Я позвонил в больницу и запросил комнату 505W. Никто не ответил. Позвонив вновь, я попросил соединить меня с постом медсестер в «палатах Чэппи». У ответившей медсестры был заметный испанский акцент. Она сказала, что семьи Джонсов в отделении нет, они гуляют.
— Есть что-то новое? — спросил я. — Как себя чувствует девочка?
— Не уверена, что смогу ответить. Может быть, вы обратитесь к начальству? Мне кажется, что это доктор…
— Ивз.
— Да, правильно. Я здесь временно и этими пациентами не занимаюсь.
Я повесил трубку и взглянул в окно на верхушки деревьев, которые под лимонными лучами заходящего солнца приобретали серый оттенок. Поразмышлял еще немного над финансовой стороной дела.
Я вспомнил кое-кого, кто мог бы просветить меня в вопросах финансов. Лу Сестер, когда-то незаменимый эксперт в вопросах акций и облигаций, а ныне — исправившийся ветеран «черного понедельника»[41]

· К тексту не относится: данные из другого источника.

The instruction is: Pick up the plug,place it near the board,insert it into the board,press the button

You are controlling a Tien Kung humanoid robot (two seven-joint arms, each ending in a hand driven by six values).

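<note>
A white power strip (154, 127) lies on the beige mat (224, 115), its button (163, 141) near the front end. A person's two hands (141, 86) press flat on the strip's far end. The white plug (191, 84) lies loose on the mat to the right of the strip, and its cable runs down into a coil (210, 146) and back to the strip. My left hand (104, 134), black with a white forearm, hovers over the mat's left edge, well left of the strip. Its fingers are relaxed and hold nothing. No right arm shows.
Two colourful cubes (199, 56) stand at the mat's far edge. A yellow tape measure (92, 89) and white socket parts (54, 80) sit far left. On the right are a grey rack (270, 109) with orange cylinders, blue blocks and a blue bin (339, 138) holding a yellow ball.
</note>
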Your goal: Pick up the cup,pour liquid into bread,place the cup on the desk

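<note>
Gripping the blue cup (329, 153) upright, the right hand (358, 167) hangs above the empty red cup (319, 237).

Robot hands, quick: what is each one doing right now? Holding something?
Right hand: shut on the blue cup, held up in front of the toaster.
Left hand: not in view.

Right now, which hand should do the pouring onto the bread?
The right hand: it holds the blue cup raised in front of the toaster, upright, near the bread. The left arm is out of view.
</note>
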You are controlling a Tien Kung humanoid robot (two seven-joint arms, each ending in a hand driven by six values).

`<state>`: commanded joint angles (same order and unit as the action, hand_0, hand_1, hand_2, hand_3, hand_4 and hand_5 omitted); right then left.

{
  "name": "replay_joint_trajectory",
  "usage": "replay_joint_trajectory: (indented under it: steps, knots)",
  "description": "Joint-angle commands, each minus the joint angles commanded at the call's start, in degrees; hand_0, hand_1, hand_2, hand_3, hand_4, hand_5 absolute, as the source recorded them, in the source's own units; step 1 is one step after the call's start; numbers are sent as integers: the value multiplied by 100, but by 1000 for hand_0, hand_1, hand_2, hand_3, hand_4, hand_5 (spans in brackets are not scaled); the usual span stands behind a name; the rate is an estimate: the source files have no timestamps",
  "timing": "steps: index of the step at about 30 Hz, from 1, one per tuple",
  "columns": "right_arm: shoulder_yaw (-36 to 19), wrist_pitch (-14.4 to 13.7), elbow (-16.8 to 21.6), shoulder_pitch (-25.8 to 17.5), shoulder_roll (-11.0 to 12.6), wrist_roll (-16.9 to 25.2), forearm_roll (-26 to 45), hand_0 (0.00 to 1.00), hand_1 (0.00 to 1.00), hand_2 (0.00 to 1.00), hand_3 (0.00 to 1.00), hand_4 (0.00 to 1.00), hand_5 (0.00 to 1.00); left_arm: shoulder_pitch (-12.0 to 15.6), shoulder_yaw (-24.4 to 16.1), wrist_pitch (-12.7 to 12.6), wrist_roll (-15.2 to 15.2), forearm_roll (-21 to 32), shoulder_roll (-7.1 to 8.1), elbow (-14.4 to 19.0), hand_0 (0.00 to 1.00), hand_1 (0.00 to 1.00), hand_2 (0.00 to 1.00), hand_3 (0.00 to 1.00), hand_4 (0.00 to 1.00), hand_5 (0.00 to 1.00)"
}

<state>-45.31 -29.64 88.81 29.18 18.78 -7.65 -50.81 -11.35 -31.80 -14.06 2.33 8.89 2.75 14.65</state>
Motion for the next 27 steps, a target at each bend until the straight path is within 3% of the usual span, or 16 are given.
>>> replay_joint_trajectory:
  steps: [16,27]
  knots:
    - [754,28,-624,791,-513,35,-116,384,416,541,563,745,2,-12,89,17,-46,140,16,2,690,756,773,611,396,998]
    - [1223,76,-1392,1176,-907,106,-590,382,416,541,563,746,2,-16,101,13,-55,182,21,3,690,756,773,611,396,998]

.Крах захватил его неожиданно, и он все еще отчищал свою замаранную репутацию. Но, несмотря на это, по-прежнему оставался в числе моих друзей.
Несколько лет тому назад я скопил немного денег — работал восемьдесят часов в неделю и сократил свои расходы. Лу обеспечил мне финансовую безопасность, поместив мои деньги в недвижимость на побережье в те времена, когда еще не наступил бум на землю. Затем он удачно продал мои владения и поместил прибыль в акции с голубой каймой и свободные от налогов облигации. Он не спекулировал моими бумагами, потому что знал: занимаясь психологией, я никогда не смогу разбогатеть и потому я не могу позволить себе большие потери.